* [REQUIRED WORK]: This calls for a word-for-word copy of all the data, with each picture removed.

* [SUPPLIED INFORMATION]:
****

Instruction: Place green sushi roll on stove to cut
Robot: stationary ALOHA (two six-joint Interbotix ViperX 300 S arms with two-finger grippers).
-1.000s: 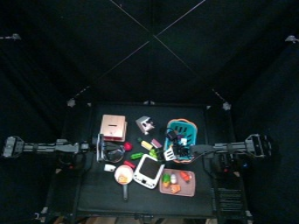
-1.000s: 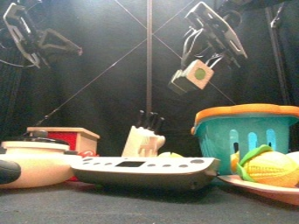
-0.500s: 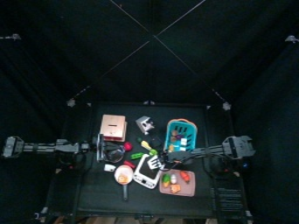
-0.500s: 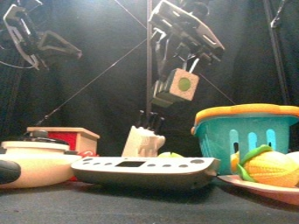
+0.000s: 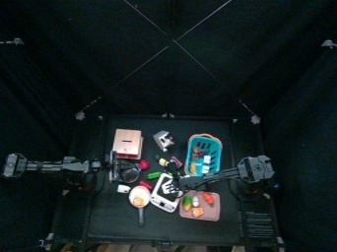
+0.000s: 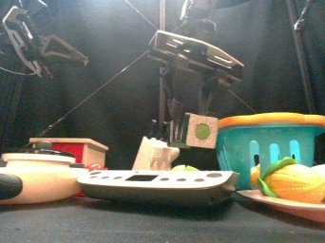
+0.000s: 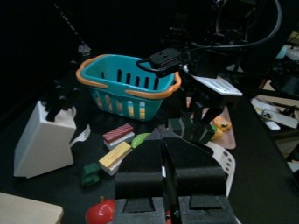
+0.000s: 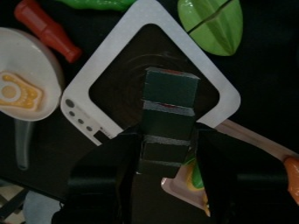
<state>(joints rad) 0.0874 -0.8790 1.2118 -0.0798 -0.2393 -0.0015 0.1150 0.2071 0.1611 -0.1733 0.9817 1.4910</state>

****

* [SOLUTION]:
Instruction: Place green sushi roll on stove to cut
Robot: stationary ALOHA (two six-joint Interbotix ViperX 300 S arms with two-finger grippers).
-1.000s: 
-1.000s: 
-0.500s: 
-0.500s: 
+0.000s: 
+0.000s: 
+0.000s: 
+0.000s: 
<state>(joints rad) 0.0874 -0.8790 1.2118 -0.0798 -0.2393 -0.0015 0.1150 0.2071 0.1611 -0.1733 0.9817 1.4910</state>

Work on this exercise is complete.